Re: [Evolution] Problem viewing calendars on multiple machines



On Wed, 2009-03-11 at 09:25 +0000, Chris G wrote:
On Wed, Mar 11, 2009 at 12:11:45AM +0000, Pete Biggs wrote:


Ummmm... no offense, but just looking at your instructions for changing 
machines makes me think that the design of evolution is a bit insane.  I 
really don't feel like what I want to do should be that difficult.  I figured 
since evolution is the default calendar for most linux systems, it wouldn't 
be... well such a pain to work with on multiple machines.


The issue really is that Evo is a client program, it was never designed
to offer the data that it uses to other programs, it was designed to be
a consumer of data from elsewhere.

The whole "synchronization" process is a can of worms in my opinion,

I agree.

the idea that you need a 'server' and separate clients makes it all so
unnecessarily complicated for the situation that 99% of users want -
synchronization of desktop and PDA (or laptop in the OP's case).

It's also made complicated by the need to convert to and from various
formats of calendar/contact file with the inevitable issue of things
which are available in on format and not in other formats.

That's why SyncML was invented.

I've been struggling with this for a while, I have a Nokia E71 which I
woudl like to synchronize with a simple desktop calendar/tasks program
and (independently maybe) with a desktop address book.  As far as I
can tell there is *nothing* out there that fulfils this requirement.

There are several huge (mostly positively baroque) groupware suites
that will synchronize with my phone but they're all trying to be more
Outlook than Outlook, far too complex and large for my humble needs.

Agreed. I have the same needs and don't want to fight these things
either. That's why I use my.funambol.com for my phone. ScheduleWorld is
another option.

It is possible to synchronize my E71 with Evolution, using the
Evolution syncMl add-on plus a syncMl server but it's messy and either
needs a server 'out there' or you install Funambol which again is
*huge* (164Mb for a syncMl server, what it's all for?)

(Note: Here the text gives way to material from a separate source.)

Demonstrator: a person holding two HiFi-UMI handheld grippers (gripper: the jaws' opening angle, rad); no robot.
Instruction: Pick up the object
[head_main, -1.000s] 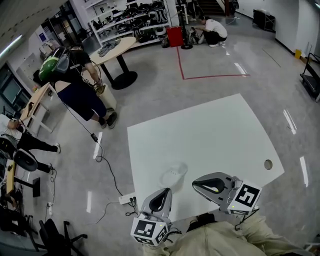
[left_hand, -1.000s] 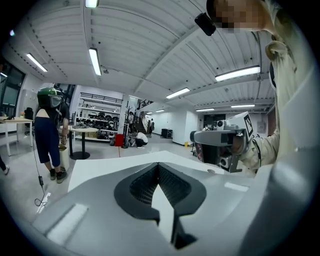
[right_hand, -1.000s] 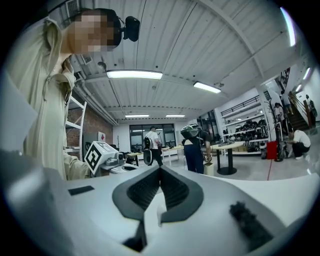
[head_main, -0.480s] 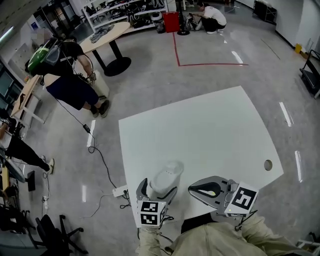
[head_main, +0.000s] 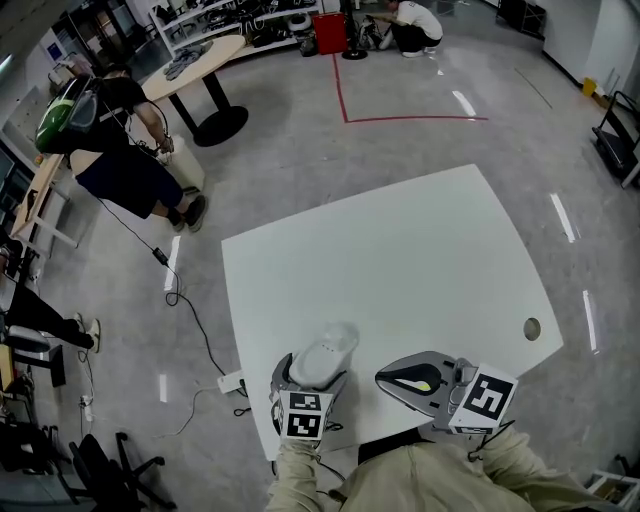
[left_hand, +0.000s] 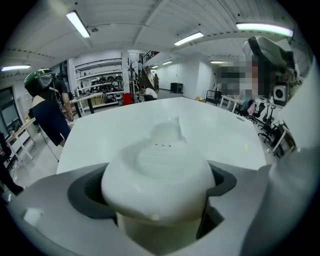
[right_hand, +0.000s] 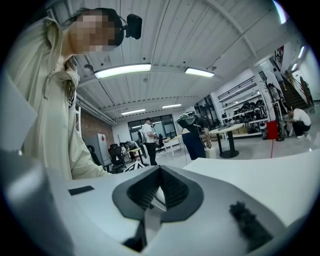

Or use one that's already set up. See above.

I'm about to investigate what I can due using WebDav, it seems to me
that's the right approach, share a single chunk of data between all
applications rather than trying to 'synchronize' different lumps of data.

A distinction without a difference. Unless you expect all your devices
to be permanently online and use some kind of locking protocol, you
still get to synchronize and resolve clashes.